__WHAT YOU ARE ASKED TO DO__. Print the data below exactly as it stands, and keep the pictures out.
⁂
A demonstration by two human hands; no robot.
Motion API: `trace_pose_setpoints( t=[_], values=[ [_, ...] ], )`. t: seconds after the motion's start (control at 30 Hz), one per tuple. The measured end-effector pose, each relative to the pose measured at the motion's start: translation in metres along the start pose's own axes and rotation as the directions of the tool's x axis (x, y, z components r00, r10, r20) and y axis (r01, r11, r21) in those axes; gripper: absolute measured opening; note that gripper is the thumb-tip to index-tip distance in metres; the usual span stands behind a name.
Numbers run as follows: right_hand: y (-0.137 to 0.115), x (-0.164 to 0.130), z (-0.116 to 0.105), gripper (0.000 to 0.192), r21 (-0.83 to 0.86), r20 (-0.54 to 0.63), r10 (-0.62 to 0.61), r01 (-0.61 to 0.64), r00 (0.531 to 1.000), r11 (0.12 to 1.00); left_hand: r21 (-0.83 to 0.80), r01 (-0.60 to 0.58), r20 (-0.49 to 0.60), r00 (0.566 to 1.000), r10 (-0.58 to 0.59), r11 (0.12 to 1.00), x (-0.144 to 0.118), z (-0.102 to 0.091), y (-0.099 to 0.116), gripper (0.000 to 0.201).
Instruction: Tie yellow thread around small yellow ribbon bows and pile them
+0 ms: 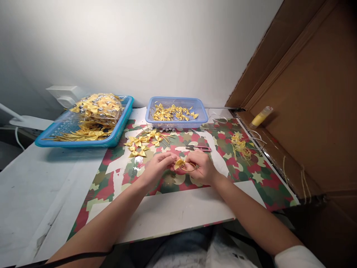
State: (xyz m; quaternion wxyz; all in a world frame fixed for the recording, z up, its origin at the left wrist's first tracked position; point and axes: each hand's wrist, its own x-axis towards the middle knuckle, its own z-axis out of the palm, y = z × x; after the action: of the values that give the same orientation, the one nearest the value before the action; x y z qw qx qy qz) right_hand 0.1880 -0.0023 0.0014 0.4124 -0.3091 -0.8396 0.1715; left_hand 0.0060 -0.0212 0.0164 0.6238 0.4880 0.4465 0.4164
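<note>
Head cam: both hands meet mid-table over the camo-print mat. Left hand and right hand both pinch the same small yellow ribbon bow, fingertips closed on it from either side. A thin gold loop hangs off the bow under the right-hand fingers; can't tell exactly which fingers grip it. Bow sits just above the mat, between the two hands, roughly centre of the work area.

Just beyond the right hand: small snips with reddish handles lying flat on the mat. Beyond the left hand: loose pile of finished yellow bows with gold wire tails, on the mat, near the small basket.

Farther back, against the wall: lilac mesh basket holding more yellow bows. Left of it, well apart from the hands: larger blue tray with clear bags of bows stacked over loose gold wires.

Right side of the mat: small heap of yellow thread scraps. Past that, a yellow tube with a pale cap, leaning on the cardboard wall that closes off the right edge.

White tabletop shows left of the mat.
</note>
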Motion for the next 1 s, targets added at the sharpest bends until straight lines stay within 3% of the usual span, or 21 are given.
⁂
__REPLY__.
A demonstration by two human hands; no robot.
Motion API: `trace_pose_setpoints( t=[_], values=[ [_, ...] ], )`. t: seconds after the motion's start (control at 30 Hz), one per tuple. The measured end-effector pose, each relative to the pose measured at the motion's start: translation in metres along the start pose's own axes and rotation as the directions of the tool's x axis (x, y, z components r00, r10, r20) and y axis (r01, r11, r21) in those axes; gripper: absolute measured opening; note that gripper is the thumb-tip to index-tip distance in metres; the usual span stands behind a name.
Numbers run as follows: right_hand: y (-0.137 to 0.115), x (-0.164 to 0.130), z (-0.116 to 0.105), gripper (0.000 to 0.192), r21 (-0.83 to 0.86), r20 (-0.54 to 0.63), r10 (-0.62 to 0.61), r01 (-0.61 to 0.64), r00 (0.531 to 1.000), r11 (0.12 to 1.00); left_hand: r21 (-0.83 to 0.80), r01 (-0.60 to 0.58), r20 (-0.49 to 0.60), r00 (0.566 to 1.000), r10 (-0.58 to 0.59), r11 (0.12 to 1.00), x (-0.144 to 0.118), z (-0.102 to 0.091), y (-0.099 to 0.116), gripper (0.000 to 0.201).
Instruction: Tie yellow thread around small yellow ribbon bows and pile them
+0 ms: 
State: (xyz m; quaternion wxyz; all in a world frame fixed for the recording, z up, its origin at the left wrist's first tracked position; point and axes: each hand's wrist, its own x-axis towards the middle knuckle, its own z-axis out of the palm, y = z × x; after the action: of the values that give the same orientation, the one nearest the value before the action; x y z qw qx qy qz) right_hand 0.1880 -0.0023 0.0014 0.4124 -0.3091 -0.8396 0.1715; left_hand 0.0060 -0.0212 0.0164 0.6238 0.4880 0.4465 0.4164
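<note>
Head cam: both hands meet mid-table over the camo-print mat. Left hand and right hand both pinch the same small yellow ribbon bow, fingertips closed on it from either side. A thin gold loop hangs off the bow under the right-hand fingers; can't tell exactly which fingers grip it. Bow sits just above the mat, between the two hands, roughly centre of the work area.

Just beyond the right hand: small snips with reddish handles lying flat on the mat. Beyond the left hand: loose pile of finished yellow bows with gold wire tails, on the mat, near the small basket.

Farther back, against the wall: lilac mesh basket holding more yellow bows. Left of it, well apart from the hands: larger blue tray with clear bags of bows stacked over loose gold wires.

Right side of the mat: small heap of yellow thread scraps. Past that, a yellow tube with a pale cap, leaning on the cardboard wall that closes off the right edge.

White tabletop shows left of the mat.
</note>
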Motion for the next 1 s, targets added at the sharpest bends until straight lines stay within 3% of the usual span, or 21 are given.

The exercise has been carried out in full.